Task brief => Find every line in the records below that holds the word "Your" and copy it.
● ● ●
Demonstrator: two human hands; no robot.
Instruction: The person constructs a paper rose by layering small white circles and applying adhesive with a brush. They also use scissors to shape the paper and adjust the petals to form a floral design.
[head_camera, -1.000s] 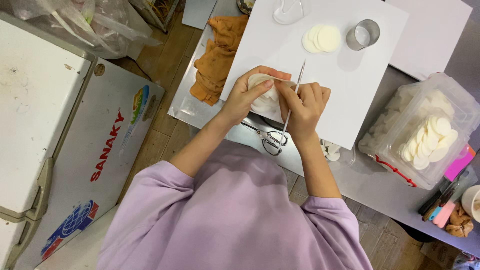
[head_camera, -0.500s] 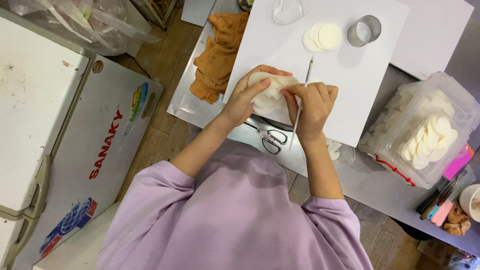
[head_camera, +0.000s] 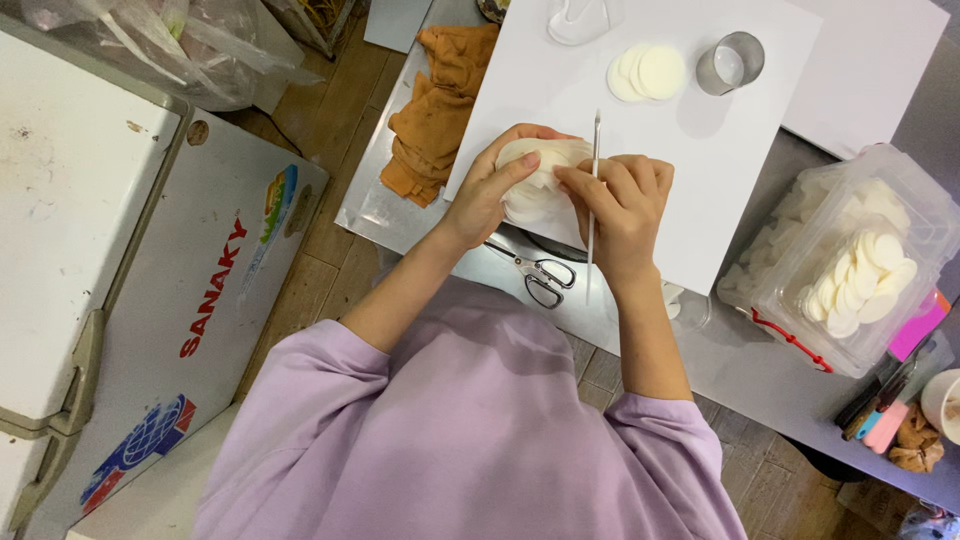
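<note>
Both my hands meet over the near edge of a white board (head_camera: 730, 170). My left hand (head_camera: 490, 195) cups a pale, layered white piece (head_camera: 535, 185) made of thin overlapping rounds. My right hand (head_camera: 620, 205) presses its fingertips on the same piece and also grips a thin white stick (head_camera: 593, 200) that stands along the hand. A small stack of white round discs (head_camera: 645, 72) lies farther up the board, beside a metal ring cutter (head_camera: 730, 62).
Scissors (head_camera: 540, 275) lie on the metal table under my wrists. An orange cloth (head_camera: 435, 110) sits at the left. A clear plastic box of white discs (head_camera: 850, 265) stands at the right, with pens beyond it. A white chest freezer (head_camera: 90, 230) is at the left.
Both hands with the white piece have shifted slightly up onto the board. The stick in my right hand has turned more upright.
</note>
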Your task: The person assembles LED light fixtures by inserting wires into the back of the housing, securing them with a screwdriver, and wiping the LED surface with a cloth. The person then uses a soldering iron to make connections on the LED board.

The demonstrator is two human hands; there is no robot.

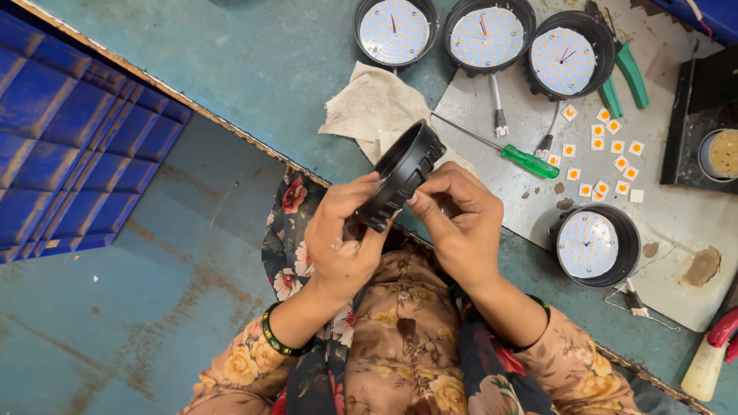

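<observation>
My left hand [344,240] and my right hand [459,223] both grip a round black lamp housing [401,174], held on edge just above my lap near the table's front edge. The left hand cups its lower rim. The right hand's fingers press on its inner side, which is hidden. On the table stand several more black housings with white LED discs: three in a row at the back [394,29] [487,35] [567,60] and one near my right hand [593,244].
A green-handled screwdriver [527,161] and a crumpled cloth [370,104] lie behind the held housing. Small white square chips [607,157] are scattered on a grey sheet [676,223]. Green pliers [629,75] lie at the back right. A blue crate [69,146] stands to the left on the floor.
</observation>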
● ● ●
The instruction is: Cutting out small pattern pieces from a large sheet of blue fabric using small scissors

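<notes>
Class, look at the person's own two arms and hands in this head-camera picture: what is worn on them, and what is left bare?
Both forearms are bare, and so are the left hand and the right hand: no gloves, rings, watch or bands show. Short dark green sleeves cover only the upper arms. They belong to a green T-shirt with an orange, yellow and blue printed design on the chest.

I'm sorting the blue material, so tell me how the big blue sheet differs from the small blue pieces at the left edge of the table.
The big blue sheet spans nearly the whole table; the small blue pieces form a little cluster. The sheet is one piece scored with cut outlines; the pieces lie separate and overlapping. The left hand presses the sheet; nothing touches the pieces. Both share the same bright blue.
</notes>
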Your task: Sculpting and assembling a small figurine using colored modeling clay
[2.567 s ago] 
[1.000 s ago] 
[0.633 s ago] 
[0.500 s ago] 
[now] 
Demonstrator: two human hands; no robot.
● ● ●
Solution for this exercise =>
Your task: The person assembles LED light fixtures by inserting wires into the back of the housing, securing them with a screwdriver, and wiping the LED surface with a cloth. The person then uses a soldering iron to make connections on the LED board.
Your task: Sculpting and assembling a small figurine using colored modeling clay

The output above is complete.